▸ Exercise objective
Return every entry exactly. Leave nothing out.

>>

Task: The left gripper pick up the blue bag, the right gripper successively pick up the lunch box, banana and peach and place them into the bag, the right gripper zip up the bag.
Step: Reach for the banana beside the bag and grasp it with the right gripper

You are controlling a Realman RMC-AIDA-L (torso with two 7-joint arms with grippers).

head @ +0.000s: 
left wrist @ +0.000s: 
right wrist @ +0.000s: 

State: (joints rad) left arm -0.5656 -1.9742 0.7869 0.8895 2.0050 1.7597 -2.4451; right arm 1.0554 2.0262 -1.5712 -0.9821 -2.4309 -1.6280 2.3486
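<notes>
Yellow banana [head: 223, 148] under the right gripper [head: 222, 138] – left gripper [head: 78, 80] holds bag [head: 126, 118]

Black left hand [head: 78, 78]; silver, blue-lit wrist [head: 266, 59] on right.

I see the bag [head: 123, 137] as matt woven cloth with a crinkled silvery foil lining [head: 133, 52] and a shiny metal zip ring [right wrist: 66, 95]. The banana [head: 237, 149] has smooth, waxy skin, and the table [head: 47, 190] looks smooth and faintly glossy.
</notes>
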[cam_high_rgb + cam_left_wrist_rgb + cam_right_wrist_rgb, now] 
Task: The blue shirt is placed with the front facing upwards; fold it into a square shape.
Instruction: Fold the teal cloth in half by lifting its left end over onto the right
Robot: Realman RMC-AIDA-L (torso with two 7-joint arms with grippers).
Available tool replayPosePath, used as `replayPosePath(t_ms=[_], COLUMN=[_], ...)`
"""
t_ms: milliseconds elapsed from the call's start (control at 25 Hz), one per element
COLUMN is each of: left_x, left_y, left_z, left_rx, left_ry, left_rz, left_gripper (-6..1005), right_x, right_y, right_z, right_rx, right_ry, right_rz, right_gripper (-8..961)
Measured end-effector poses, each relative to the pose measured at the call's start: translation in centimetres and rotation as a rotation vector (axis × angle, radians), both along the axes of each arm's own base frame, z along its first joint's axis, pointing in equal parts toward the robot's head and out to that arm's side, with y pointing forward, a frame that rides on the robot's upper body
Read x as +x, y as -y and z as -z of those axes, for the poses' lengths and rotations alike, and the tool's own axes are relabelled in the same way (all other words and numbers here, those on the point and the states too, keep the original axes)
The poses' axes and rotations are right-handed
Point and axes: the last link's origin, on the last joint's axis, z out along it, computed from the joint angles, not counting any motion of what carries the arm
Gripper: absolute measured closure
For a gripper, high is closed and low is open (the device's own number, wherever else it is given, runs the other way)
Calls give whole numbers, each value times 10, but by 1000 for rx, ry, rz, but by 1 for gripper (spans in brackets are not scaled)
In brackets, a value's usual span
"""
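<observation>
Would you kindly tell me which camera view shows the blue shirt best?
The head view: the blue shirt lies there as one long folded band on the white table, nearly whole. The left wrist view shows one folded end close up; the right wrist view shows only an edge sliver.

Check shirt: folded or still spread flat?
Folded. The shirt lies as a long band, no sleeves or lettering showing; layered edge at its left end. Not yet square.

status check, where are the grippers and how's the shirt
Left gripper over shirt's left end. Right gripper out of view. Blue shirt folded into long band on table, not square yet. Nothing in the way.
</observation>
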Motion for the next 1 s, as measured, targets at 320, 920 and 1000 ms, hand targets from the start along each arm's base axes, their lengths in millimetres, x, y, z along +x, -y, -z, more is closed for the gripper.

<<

▸ Problem solution
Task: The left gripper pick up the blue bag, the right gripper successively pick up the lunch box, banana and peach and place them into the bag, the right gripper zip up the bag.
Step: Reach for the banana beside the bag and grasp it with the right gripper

You are controlling a Realman RMC-AIDA-L (torso with two 7-joint arms with grippers).

head @ +0.000s: 
left wrist @ +0.000s: 
right wrist @ +0.000s: 

State: (joints rad) left arm -0.5656 -1.9742 0.7869 0.8895 2.0050 1.7597 -2.4451; right arm 1.0554 2.0262 -1.5712 -0.9821 -2.4309 -1.6280 2.3486
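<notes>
Yellow banana [head: 223, 148] under the right gripper [head: 222, 138] – left gripper [head: 78, 80] holds bag [head: 126, 118]

Black left hand [head: 78, 78]; silver, blue-lit wrist [head: 266, 59] on right.

I see the bag [head: 123, 137] as matt woven cloth with a crinkled silvery foil lining [head: 133, 52] and a shiny metal zip ring [right wrist: 66, 95]. The banana [head: 237, 149] has smooth, waxy skin, and the table [head: 47, 190] looks smooth and faintly glossy.
</notes>
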[cam_high_rgb + cam_left_wrist_rgb + cam_right_wrist_rgb, now] 
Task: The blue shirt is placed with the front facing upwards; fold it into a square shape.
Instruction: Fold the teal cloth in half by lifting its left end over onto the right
Robot: Realman RMC-AIDA-L (torso with two 7-joint arms with grippers).
Available tool replayPosePath, used as `replayPosePath(t_ms=[_], COLUMN=[_], ...)`
"""
t_ms: milliseconds elapsed from the call's start (control at 25 Hz), one per element
COLUMN is each of: left_x, left_y, left_z, left_rx, left_ry, left_rz, left_gripper (-6..1005), right_x, right_y, right_z, right_rx, right_ry, right_rz, right_gripper (-8..961)
Measured end-effector poses, each relative to the pose measured at the call's start: translation in centimetres and rotation as a rotation vector (axis × angle, radians), both along the axes of each arm's own base frame, z along its first joint's axis, pointing in equal parts toward the robot's head and out to that arm's side, with y pointing forward, a frame that rides on the robot's upper body
Read x as +x, y as -y and z as -z of those axes, for the poses' lengths and rotations alike, and the tool's own axes are relabelled in the same way (all other words and numbers here, those on the point and the states too, keep the original axes)
The poses' axes and rotations are right-handed
Point and axes: the last link's origin, on the last joint's axis, z out along it, computed from the joint angles, not counting any motion of what carries the arm
Gripper: absolute measured closure
For a gripper, high is closed and low is open (the device's own number, wherever else it is given, runs the other way)
Calls give whole numbers, each value times 10, but by 1000 for rx, ry, rz, but by 1 for gripper (spans in brackets are not scaled)
In brackets, a value's usual span
"""
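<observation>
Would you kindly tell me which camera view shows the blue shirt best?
The head view: the blue shirt lies there as one long folded band on the white table, nearly whole. The left wrist view shows one folded end close up; the right wrist view shows only an edge sliver.

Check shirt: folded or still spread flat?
Folded. The shirt lies as a long band, no sleeves or lettering showing; layered edge at its left end. Not yet square.

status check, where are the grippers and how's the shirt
Left gripper over shirt's left end. Right gripper out of view. Blue shirt folded into long band on table, not square yet. Nothing in the way.
</observation>
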Motion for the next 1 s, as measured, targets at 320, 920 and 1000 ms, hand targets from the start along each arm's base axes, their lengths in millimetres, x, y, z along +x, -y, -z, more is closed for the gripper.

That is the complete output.